Records contained in a dataset
══════
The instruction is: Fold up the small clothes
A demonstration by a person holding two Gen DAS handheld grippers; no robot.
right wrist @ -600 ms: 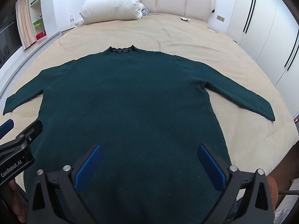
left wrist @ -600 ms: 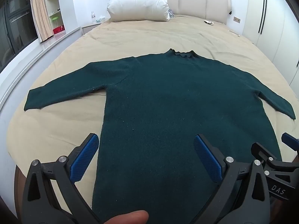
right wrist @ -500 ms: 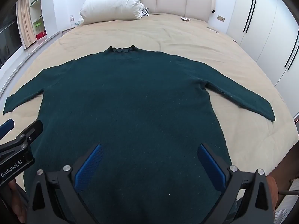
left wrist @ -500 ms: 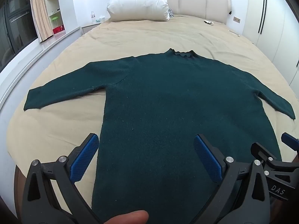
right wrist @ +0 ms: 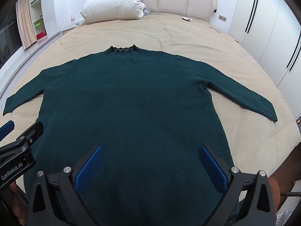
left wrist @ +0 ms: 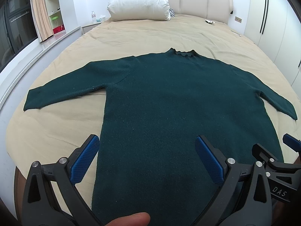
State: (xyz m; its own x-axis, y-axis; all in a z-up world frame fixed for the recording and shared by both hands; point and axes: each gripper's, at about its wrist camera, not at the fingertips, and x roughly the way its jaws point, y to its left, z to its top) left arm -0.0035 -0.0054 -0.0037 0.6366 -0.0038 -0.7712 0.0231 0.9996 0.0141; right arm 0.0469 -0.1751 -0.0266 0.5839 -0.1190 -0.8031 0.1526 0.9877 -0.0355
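Note:
A dark green knit sweater (left wrist: 169,98) (right wrist: 131,98) lies flat and face up on the tan bed cover, collar toward the headboard, both sleeves spread out to the sides. My left gripper (left wrist: 146,141) hovers open above the sweater's lower left part, its left blue pad over the hem's side edge. Over the lower middle of the sweater my right gripper (right wrist: 150,150) hangs open, nothing between its blue pads. Each gripper shows at the edge of the other's view. A fingertip (left wrist: 129,219) shows at the bottom of the left wrist view.
The bed (left wrist: 47,131) fills the scene, with a large white pillow (left wrist: 139,1) against the padded headboard. A small item (left wrist: 209,21) lies near the far right corner. White wardrobes (right wrist: 263,18) stand on the right; a ledge, curtain and shelves run along the left.

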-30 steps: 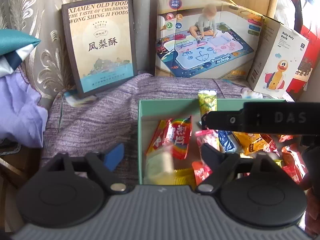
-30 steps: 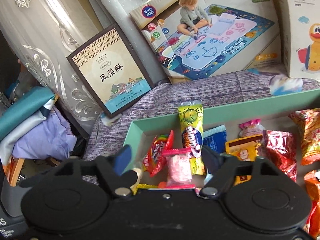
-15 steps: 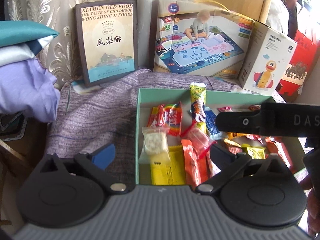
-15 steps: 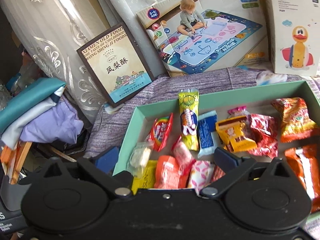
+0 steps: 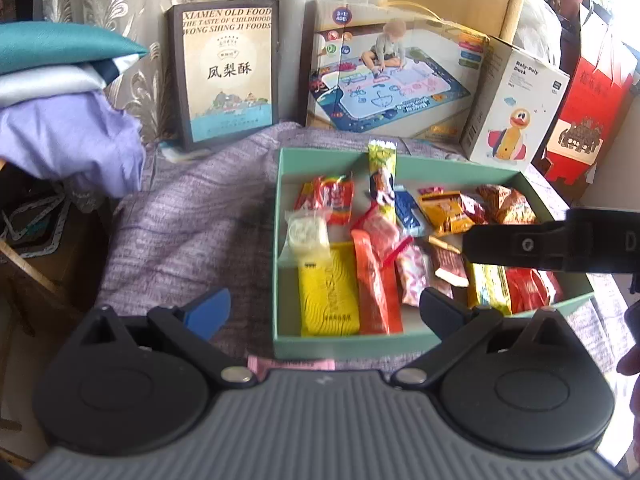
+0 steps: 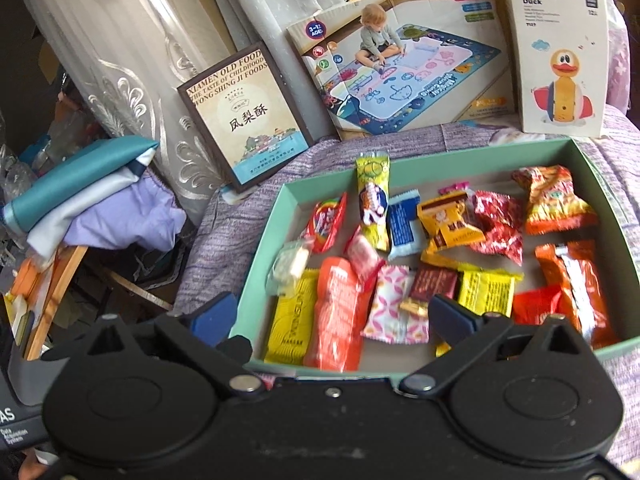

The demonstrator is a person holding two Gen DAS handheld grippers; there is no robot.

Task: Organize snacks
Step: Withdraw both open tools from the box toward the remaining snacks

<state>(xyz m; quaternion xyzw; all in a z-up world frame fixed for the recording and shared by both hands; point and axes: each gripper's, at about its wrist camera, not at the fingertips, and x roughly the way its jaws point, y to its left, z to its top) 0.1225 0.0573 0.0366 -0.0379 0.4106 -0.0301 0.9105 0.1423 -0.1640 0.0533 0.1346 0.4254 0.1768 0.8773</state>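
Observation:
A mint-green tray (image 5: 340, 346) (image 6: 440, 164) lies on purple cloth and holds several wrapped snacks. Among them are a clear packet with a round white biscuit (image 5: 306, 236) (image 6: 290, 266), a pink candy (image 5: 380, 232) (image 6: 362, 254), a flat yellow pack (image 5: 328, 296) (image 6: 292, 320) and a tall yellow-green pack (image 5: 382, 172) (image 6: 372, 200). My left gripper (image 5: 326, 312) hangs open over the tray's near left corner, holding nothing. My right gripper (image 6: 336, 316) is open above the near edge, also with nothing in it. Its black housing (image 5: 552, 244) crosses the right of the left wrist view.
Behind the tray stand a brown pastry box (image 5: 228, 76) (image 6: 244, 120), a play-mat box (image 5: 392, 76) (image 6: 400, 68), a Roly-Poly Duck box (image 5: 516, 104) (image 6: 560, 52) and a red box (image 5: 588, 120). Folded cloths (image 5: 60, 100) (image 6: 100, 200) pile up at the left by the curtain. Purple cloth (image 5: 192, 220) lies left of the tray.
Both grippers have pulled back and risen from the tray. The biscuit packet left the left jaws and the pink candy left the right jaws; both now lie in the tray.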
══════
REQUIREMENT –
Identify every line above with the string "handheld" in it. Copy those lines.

RESULT OF THIS TASK –
A demonstration by a person holding two Gen DAS handheld grippers; no robot.
The demonstrator is a person holding two Gen DAS handheld grippers; there is no robot.

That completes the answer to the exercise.